Daphnia and Toxic Blooms of Microcystis aeruginosa in Bautzen Reservoir (GDR)

As a part of a whole‐lake, long‐term experiment in biomanipulation in. the hypertrophic Bautzen reservoir (G.D.R.), during three years (1984–1986) the dynamics of mouse‐related LD 50 of Microcystis aeruginosa was compared with the biomass development of this blue‐green and the grazing pressure exerted by Daphnia galeata. Since the three summer averages of the biomass of D. galeata revealed strong differences due to decreasing predation activity of fish from 1984 to 1986, the effects of different grazing pressure on Microcystis toxicity could be investigated under field conditions.
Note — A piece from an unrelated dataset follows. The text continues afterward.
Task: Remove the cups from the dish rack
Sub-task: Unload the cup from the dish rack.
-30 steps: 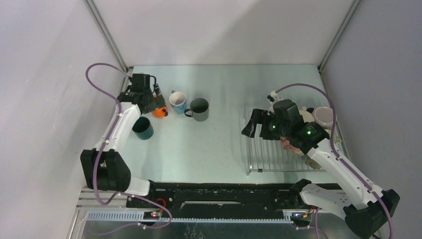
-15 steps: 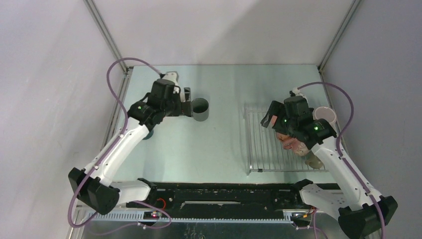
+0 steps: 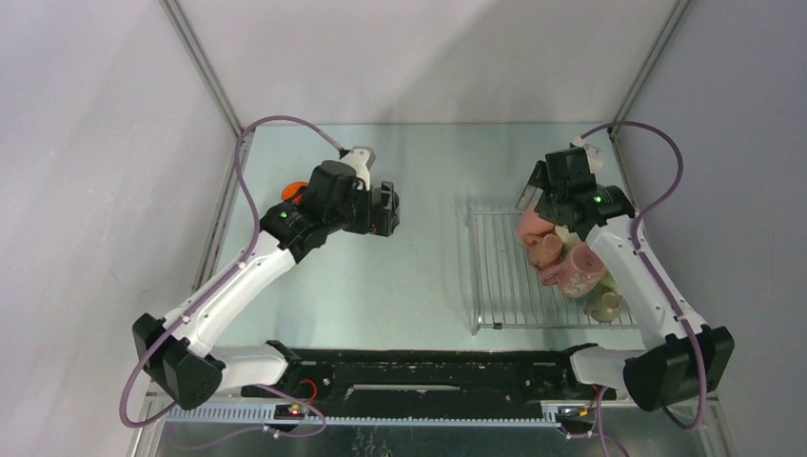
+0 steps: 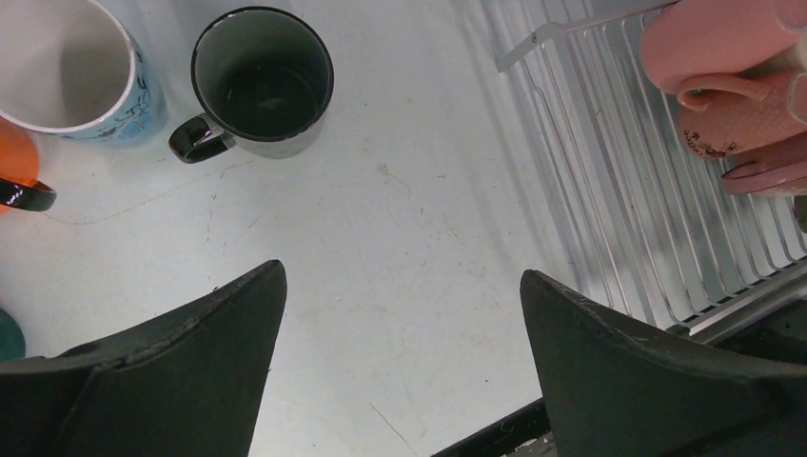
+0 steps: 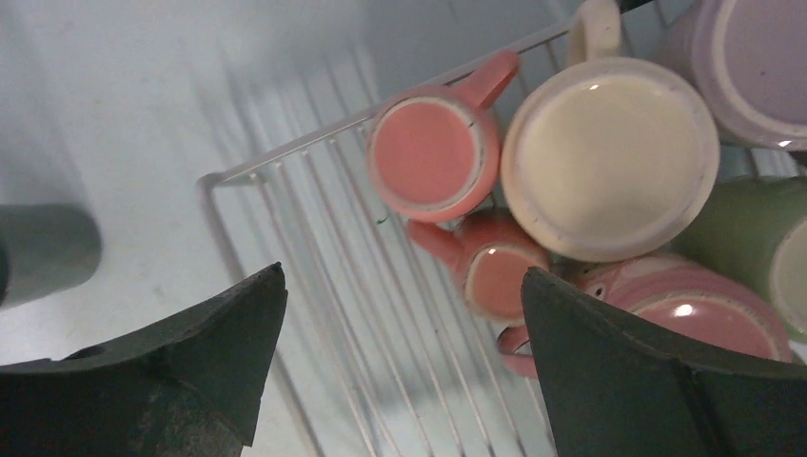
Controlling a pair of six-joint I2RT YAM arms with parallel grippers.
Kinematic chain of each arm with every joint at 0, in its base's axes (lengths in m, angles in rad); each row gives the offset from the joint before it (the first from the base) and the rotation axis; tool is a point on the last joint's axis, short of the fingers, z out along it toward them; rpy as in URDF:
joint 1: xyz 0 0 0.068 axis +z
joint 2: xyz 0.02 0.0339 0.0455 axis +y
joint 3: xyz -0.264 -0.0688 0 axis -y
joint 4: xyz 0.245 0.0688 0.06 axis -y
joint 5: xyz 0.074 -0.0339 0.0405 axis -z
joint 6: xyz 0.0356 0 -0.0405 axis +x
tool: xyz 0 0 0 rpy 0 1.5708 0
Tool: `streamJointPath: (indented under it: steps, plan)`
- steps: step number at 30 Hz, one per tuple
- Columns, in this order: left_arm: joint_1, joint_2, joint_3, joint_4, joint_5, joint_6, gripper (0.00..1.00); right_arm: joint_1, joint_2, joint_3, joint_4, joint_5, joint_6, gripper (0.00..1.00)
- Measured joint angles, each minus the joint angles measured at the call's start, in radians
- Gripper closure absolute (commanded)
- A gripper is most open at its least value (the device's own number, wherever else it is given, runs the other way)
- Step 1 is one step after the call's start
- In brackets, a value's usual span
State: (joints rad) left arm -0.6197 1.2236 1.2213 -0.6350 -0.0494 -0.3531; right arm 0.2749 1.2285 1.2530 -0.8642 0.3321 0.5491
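The dish rack (image 3: 504, 286) lies on the right of the table, with several cups bunched along its right side: two pink ones (image 3: 533, 225), a pink patterned one (image 3: 577, 272) and a beige one (image 3: 605, 305). The right wrist view shows an upturned pink cup (image 5: 433, 152), a pale yellow cup (image 5: 609, 152), a lilac cup (image 5: 747, 67) and a green cup (image 5: 752, 243). My right gripper (image 5: 404, 274) is open and empty above the rack's far end (image 3: 535, 187). My left gripper (image 4: 402, 276) is open and empty above bare table, near the grey cup (image 4: 262, 81).
On the table at the left stand a white-and-blue cup (image 4: 76, 71), an orange cup (image 3: 293, 190) and the edge of a dark teal cup (image 4: 6, 333). Grey walls close in the table at the back and on both sides.
My left arm has swung right, away from the cups at the far left, towards the middle. My right gripper has moved from the rack's left side to its far right end. Both stay open.
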Motion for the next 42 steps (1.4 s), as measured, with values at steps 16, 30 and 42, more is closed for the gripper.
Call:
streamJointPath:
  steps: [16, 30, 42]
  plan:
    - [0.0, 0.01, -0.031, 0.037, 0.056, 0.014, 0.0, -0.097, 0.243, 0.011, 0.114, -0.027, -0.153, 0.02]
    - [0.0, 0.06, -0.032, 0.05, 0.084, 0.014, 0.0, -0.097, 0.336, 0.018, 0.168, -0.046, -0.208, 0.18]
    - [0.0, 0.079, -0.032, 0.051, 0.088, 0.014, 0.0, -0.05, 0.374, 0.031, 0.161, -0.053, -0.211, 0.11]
Microcystis was nontoxic at the beginning of the growing season and developed high toxicity during its first strong biomass increase in summer in all three years. But this decrease of the LD 50 together with the first biomass increase of the season is found in quite different periods in different years (1984: August, 1985: July, 1986: June). It is obvious that the higher the mean effective filtration rate of D. galeata during summer is found the faster the toxicity of Microcystis is formed. If these observations are combined with findings of other authors, the conclusion can be drawn that the development of toxic Microcystis blooms seems to be promoted by a combination of five conditions: (1) Presence of a mixture of toxic and nontoxic Microcystis strains at the beginning of the growing season even if the portion of toxic strains is very low, (2) physical and chemical growth conditions which favour Microcystis over other phytoplankton, (3) high grazing pressure by zooplankton on edible food particles over a rather long period, (4) patchy distribution of the different Microcystis strains if nonselective filtrators such as Daphnia dominate the zooplankton, and (5) absence of defense mechanisms of Microcystis against grazing which are not coupled with toxicity (e.g. large colony size). These conclusions contribute to a better understanding of the possibilities and limits of in‐lake eutrophication control by biomanipulation and emphasize the need to combine top‐down and bottom‐up control mechanisms in eutrophic and hypertrophic waters.